> [Work order] The response should contain every entry, reproduced exactly.

Data for review Start Marker

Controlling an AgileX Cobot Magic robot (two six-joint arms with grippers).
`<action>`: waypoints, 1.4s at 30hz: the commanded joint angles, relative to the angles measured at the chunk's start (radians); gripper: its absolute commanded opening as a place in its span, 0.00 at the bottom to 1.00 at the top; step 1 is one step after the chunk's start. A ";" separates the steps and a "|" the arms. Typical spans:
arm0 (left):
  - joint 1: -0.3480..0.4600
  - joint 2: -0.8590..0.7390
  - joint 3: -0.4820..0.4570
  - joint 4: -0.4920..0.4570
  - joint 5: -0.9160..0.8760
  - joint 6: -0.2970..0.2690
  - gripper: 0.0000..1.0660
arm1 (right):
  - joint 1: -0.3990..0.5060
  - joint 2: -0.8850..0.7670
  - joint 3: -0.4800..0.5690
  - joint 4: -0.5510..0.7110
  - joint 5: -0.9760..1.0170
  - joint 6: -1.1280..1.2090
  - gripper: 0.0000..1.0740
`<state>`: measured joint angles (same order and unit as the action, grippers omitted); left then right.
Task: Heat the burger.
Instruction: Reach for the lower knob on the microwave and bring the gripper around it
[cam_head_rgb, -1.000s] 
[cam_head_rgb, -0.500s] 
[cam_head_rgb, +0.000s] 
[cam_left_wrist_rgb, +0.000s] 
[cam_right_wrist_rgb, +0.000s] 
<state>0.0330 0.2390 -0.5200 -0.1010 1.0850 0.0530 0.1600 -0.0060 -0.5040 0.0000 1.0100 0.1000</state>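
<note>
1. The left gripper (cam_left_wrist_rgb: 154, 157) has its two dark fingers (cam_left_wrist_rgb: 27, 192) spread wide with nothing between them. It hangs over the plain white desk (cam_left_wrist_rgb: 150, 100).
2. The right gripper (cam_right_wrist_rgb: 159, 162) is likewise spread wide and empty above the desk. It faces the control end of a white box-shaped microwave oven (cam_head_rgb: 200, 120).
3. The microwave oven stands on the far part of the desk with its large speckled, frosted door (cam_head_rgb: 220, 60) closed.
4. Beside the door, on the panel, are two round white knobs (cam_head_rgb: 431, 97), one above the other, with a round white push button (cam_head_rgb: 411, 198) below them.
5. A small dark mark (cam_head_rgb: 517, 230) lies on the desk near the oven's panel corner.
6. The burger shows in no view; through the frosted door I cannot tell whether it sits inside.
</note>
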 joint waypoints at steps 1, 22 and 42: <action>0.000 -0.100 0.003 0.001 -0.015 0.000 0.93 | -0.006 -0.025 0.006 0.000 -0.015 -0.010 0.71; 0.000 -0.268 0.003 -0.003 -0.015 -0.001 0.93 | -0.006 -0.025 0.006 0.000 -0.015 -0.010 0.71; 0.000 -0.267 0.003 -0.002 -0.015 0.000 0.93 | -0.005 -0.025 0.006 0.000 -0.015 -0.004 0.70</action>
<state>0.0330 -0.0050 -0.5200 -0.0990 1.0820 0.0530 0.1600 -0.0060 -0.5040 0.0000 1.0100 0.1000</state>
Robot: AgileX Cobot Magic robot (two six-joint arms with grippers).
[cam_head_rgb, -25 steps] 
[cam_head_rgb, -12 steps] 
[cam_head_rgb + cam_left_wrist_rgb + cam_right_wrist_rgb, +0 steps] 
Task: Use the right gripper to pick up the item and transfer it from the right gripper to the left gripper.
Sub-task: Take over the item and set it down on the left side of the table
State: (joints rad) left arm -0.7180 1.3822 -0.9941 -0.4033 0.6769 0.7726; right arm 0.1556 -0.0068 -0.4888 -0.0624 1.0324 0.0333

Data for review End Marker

> [Task output]
Controlling an AgileX Cobot Magic robot (two six-joint arms with grippers).
`<action>`: waypoints, 1.4s at 30hz: the commanded joint angles, relative to the angles measured at the chunk's start (radians); gripper: its absolute commanded opening as a place in its span, 0.00 at the bottom to 1.00 at the top; step 1 is one step after the chunk's start. A ";" separates the steps and a "|" the arms. Typical spans:
arm0 (left):
  - joint 1: -0.3480..0.4600
  - joint 2: -0.8590..0.7390
  - joint 3: -0.4820..0.4570
  - joint 4: -0.4920..0.4570
  - joint 5: -0.9160..0.8760
  - joint 6: -0.2970..0.2690
  - gripper: 0.0000..1.0660
arm1 (right):
  - joint 1: -0.3990..0.5060
  - joint 2: -0.8850..0.7670
  - joint 3: -0.4800..0.5690
  - joint 4: -0.5510..0.7110
  - joint 5: -0.9760..1.0170
  - joint 6: -1.1280..1.2090
  - gripper: 0.0000..1.0740
`<state>`: measured joint angles (same order and unit as the action, grippers omitted); left then right.
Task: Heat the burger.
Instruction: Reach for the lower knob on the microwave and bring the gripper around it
[cam_head_rgb, -1.000s] 
[cam_head_rgb, -0.500s] 
[cam_head_rgb, +0.000s] 
[cam_left_wrist_rgb, +0.000s] 
[cam_right_wrist_rgb, +0.000s] 
<state>0.0330 0.2390 -0.5200 -0.1010 1.0850 0.0530 0.1600 -0.0060 -0.5040 0.0000 1.0100 0.1000</state>
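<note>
1. The left gripper (cam_left_wrist_rgb: 154, 157) has its two dark fingers (cam_left_wrist_rgb: 27, 192) spread wide with nothing between them. It hangs over the plain white desk (cam_left_wrist_rgb: 150, 100).
2. The right gripper (cam_right_wrist_rgb: 159, 162) is likewise spread wide and empty above the desk. It faces the control end of a white box-shaped microwave oven (cam_head_rgb: 200, 120).
3. The microwave oven stands on the far part of the desk with its large speckled, frosted door (cam_head_rgb: 220, 60) closed.
4. Beside the door, on the panel, are two round white knobs (cam_head_rgb: 431, 97), one above the other, with a round white push button (cam_head_rgb: 411, 198) below them.
5. A small dark mark (cam_head_rgb: 517, 230) lies on the desk near the oven's panel corner.
6. The burger shows in no view; through the frosted door I cannot tell whether it sits inside.
</note>
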 joint waypoints at steps 1, 22 and 42: <action>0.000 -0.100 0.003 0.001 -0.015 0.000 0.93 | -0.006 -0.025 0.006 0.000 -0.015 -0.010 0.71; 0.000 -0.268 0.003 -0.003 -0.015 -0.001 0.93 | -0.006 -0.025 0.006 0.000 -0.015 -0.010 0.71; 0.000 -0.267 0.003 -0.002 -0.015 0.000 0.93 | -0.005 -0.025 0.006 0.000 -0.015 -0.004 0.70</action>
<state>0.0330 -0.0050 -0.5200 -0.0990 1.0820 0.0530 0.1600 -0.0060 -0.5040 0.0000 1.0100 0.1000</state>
Robot: AgileX Cobot Magic robot (two six-joint arms with grippers).
[cam_head_rgb, -25 steps] 
[cam_head_rgb, -12 steps] 
[cam_head_rgb + cam_left_wrist_rgb + cam_right_wrist_rgb, +0 steps] 
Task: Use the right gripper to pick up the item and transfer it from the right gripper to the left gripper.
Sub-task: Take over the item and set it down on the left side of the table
State: (joints rad) left arm -0.7180 1.3822 -0.9941 -0.4033 0.6769 0.7726; right arm 0.1556 -0.0068 -0.4888 -0.0624 1.0324 0.0333

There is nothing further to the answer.